Le verdict est cruel, peut-être excessif. Si le catholique est à la fois muet et aveugle, c’est un mauvais point de départ pour être prophète et évangélisateur. Mais il ne faut pas oublier que Moïse était bègue, et que Saul fut aveugle un temps avant de retrouver la vue pour devenir Paul, l’apôtre des nations. Que nous soyons collectivement des muets et des aveugles, ou que nous soyons seulement perçus comme tels par nos contemporains, ce qui importe est que nous entendions l’appel de Jésus-Christ à évangéliser. Alors, ne rejoignons pas les Témoins de Jéhovah, mais soyons des témoins du Christ, de grâce ! Ne soyons pas des Mormons, mais soyons un peu plus morts au monde, amoureux de la pauvreté ! Et s’il ne s’agit pas de devenir des protestants évangéliques, il faudrait, et cela devrait être un pléonasme, devenir des catholiques évangéliques ! Les gens ont déserté les églises ? Peut-être… Mais si l’Église déserte d’auprès des gens, il n’y a pas à s’en étonner. Jésus, le semeur céleste, est sorti pour semer. À sa suite, sortons !

Jésus ne propose pour l’évangélisation ni recette infaillible, ni technique de pointe. Mais il donne quelques indications précieuses. Et tout d’abord, la proclamation du Royaume va de pair avec l’expulsion des démons et la guérison des malades. Il n’est pas certain que tous les baptisés aient l’occasion de pratiquer des exorcismes et de faire des miracles de guérison. Cela relève peut-être de notre manque de foi. Mais nous avons tous l’occasion de combattre le démon, en nous et chez nos frères, et de libérer les uns et les autres de l’esclavage du péché.

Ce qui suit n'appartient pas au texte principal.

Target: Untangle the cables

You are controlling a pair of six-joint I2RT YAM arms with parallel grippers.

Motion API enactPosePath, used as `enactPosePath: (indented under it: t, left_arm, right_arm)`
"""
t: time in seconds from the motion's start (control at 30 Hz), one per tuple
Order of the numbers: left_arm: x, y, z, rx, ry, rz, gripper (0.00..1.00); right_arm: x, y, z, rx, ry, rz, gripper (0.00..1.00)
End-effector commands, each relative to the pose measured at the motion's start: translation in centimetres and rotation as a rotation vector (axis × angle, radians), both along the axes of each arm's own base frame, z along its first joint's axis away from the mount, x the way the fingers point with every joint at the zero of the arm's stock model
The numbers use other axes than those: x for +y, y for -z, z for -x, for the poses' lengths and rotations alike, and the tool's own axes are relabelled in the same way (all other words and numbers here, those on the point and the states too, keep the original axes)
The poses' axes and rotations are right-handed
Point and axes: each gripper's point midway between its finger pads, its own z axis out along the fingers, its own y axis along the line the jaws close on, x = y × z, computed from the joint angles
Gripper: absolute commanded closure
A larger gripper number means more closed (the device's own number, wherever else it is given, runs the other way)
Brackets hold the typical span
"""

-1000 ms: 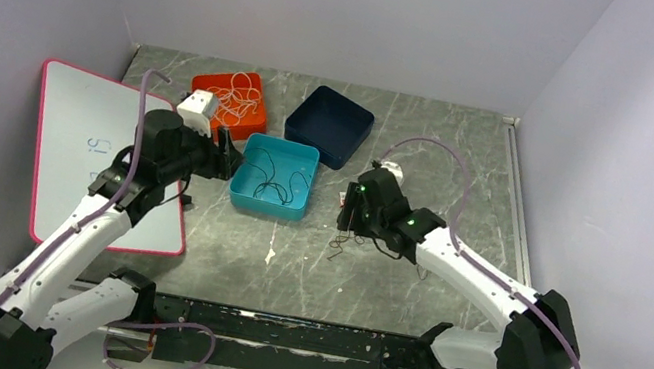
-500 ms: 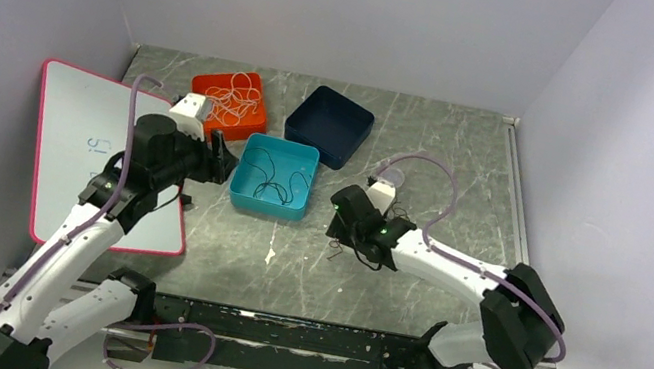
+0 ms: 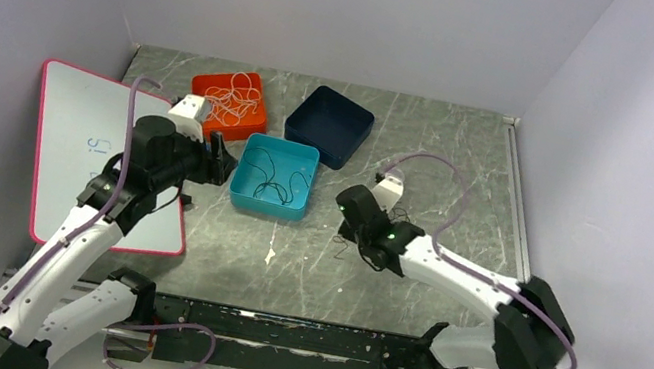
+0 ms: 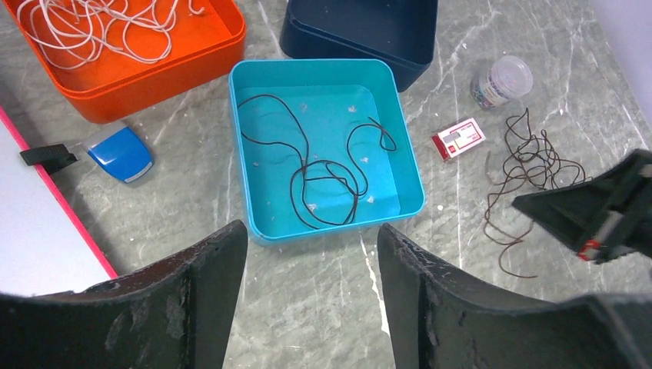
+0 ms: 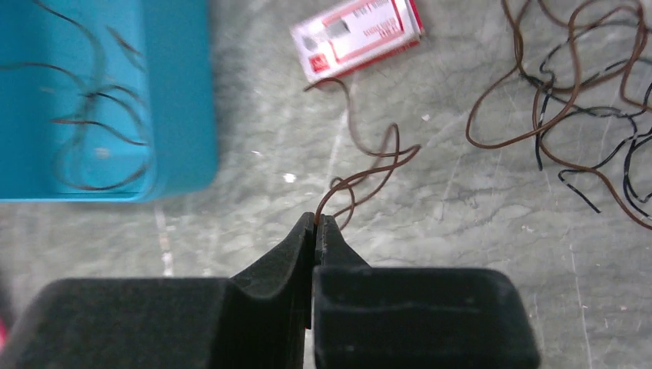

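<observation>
Close-up from the right wrist shows us the right claw (image 5: pixel 316 223) clenched on the tip of a brown cable (image 5: pixel 384 160), its tangle (image 5: pixel 553 100) on the worktop (image 5: pixel 461 215) beyond; overhead we cannot make that out. From the left wrist we see the left claw (image 4: pixel 311 300) released, facing a teal tray (image 4: pixel 307 64) holding a black cable (image 4: pixel 306 154).

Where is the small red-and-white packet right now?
In the left wrist view, the red-and-white packet lies between the teal tray and the brown cable tangle, near the clear jar.
</observation>
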Motion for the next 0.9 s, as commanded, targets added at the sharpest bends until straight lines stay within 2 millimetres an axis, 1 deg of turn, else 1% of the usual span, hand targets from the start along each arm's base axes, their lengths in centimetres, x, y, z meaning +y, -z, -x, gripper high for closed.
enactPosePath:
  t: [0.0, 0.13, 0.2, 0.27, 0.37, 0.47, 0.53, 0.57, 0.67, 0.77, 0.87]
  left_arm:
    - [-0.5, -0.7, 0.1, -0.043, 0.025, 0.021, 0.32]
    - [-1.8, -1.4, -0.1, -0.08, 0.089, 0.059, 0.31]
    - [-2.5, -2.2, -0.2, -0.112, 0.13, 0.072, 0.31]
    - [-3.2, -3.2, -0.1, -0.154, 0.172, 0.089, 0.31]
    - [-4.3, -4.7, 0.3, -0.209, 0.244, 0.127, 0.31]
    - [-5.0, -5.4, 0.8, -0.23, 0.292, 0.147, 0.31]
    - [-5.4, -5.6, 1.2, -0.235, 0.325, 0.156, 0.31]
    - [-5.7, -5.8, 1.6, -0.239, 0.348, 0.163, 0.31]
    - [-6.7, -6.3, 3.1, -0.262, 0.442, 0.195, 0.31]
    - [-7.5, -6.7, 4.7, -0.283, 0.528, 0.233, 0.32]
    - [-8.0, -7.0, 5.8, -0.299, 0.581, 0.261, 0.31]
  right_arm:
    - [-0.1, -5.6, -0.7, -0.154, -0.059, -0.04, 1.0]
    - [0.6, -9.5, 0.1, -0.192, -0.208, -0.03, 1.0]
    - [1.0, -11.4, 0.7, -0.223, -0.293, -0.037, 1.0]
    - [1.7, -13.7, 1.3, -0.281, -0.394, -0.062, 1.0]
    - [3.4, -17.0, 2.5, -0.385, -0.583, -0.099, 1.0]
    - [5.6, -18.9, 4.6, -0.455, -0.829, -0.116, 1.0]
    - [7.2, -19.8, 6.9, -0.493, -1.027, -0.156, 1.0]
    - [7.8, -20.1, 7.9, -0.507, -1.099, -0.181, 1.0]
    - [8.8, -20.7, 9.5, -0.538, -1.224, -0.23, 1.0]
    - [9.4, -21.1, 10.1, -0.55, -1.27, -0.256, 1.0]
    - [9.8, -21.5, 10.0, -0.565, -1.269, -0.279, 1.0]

Avant de porter un discours moral nécessaire ou une aide sociale indispensable, il s’agit d’annoncer le Christ, l’amour de Jésus manifesté jusqu’à la mort sur la Croix.

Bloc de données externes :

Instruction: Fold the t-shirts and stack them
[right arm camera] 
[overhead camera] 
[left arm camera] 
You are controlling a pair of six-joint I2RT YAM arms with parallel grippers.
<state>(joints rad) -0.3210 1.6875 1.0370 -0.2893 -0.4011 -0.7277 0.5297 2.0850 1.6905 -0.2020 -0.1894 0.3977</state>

Il y a ici une question de regard. Trop souvent, le catholique est celui qui, ou bien condamne, ou bien se tait. Le jugement surplombant qui irrite tout le monde, ou bien la lâcheté d’un silence qui achète la tranquillité. Or la proclamation du Royaume, c’est une Bonne Nouvelle : Dieu existe, il est Père, il nous aime et veut nous sauver, la mort n’a pas le dernier mot. Et parce que Dieu est tout cela, il vient nous libérer de l’esclavage du péché, de la solitude moderne, etc. La foi chrétienne apporte une libération. Avant de porter un discours moral nécessaire ou une aide sociale indispensable, il s’agit d’annoncer le Christ, l’amour de Jésus manifesté jusqu’à la mort sur la Croix. Il s’agit de rappeler sans cesse que l’homme est appelé au bonheur et à la vie éternelle. Si cela est acquis, le reste viendra par surcroît.

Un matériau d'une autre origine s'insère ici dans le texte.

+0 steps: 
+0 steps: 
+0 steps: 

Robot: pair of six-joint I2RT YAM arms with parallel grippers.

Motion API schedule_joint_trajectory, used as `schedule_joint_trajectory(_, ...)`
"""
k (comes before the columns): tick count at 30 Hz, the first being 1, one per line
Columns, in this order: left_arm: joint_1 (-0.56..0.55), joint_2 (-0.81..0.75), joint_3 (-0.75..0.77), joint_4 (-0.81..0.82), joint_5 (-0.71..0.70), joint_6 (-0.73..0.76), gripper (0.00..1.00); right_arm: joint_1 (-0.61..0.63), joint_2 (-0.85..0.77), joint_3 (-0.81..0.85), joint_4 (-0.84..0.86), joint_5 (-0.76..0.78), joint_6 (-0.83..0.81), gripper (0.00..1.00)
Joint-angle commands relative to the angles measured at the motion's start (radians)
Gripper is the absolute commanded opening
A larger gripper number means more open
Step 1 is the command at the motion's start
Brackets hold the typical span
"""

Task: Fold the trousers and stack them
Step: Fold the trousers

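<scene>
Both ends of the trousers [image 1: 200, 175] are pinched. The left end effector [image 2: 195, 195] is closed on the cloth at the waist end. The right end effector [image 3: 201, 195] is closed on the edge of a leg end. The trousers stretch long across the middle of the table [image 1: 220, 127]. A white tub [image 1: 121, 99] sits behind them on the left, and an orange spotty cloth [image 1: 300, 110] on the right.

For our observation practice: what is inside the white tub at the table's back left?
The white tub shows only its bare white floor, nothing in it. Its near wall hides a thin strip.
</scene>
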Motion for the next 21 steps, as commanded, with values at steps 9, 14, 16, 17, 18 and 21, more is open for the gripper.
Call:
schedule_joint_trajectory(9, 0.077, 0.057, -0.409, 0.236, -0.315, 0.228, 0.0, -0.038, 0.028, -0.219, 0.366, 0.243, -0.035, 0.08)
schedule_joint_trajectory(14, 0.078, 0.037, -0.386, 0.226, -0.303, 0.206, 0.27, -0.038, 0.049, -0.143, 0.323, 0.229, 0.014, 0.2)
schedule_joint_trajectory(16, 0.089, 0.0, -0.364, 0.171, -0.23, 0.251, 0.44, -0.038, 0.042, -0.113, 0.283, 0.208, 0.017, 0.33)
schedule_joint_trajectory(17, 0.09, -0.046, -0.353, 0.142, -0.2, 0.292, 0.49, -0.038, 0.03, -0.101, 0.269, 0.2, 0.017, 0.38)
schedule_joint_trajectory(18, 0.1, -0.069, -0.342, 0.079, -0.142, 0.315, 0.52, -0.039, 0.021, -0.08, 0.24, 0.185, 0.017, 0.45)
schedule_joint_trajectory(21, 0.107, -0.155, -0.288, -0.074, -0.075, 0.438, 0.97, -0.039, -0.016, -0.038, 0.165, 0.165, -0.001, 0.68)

Ensuite, l’apôtre tel que Jésus nous le décrit est pauvre : ni or ni argent, ni sac pour la route, ni ceinture, à peine un bâton, etc. Le véritable apôtre se présente les mains vides, mais le cœur plein. Pauvre de tout, mais riche de Dieu. Et parce que nos mains sont vides, nous pourrons prendre notre prochain dans nos bras, tout contre notre cœur. Enfin, l’apôtre sait qu’il n’est que l’envoyé. Je sonne à la porte et on m’accueille ? Je rends grâce et je transmets la paix de Jésus à cette maison. Je sonne à la porte et on ne m’accueille pas, ou mal ? Je rends grâce, je sors de cette maison et je secoue la poussière de mes sandales. Je passe à autre chose. Ce n’est pas grave. Dieu trouvera un autre jour, un autre lieu, un autre moyen, une autre personne, pour toucher le cœur des habitants de cette maison.

Il n’est pas interdit, parfois, d’insister et de faire preuve de persévérance, mais attention à ce que la persévérance ne tourne pas à l’obstination, qui ne va pas sans orgueil.Pour le dire autrement, en matière d’évangélisation chacun d’entre nous a une obligation de moyens, pas une obligation de résultats. Comme baptisés, nous avons le devoir impérieux de témoigner, de chercher à annoncer l’Évangile, de déployer toute notre intelligence et notre volonté pour faire connaître et aimer Jésus. C’est une obligation : si vraiment Jésus est l’unique Sauveur des hommes, si vraiment l’amitié avec Dieu est ce qu’il y a de plus précieux sur la terre, alors ne pas l’annoncer, ne pas témoigner, serait une faute grave. Obligation de moyens, donc. Mais quant au résultat, il est entre les mains de Dieu.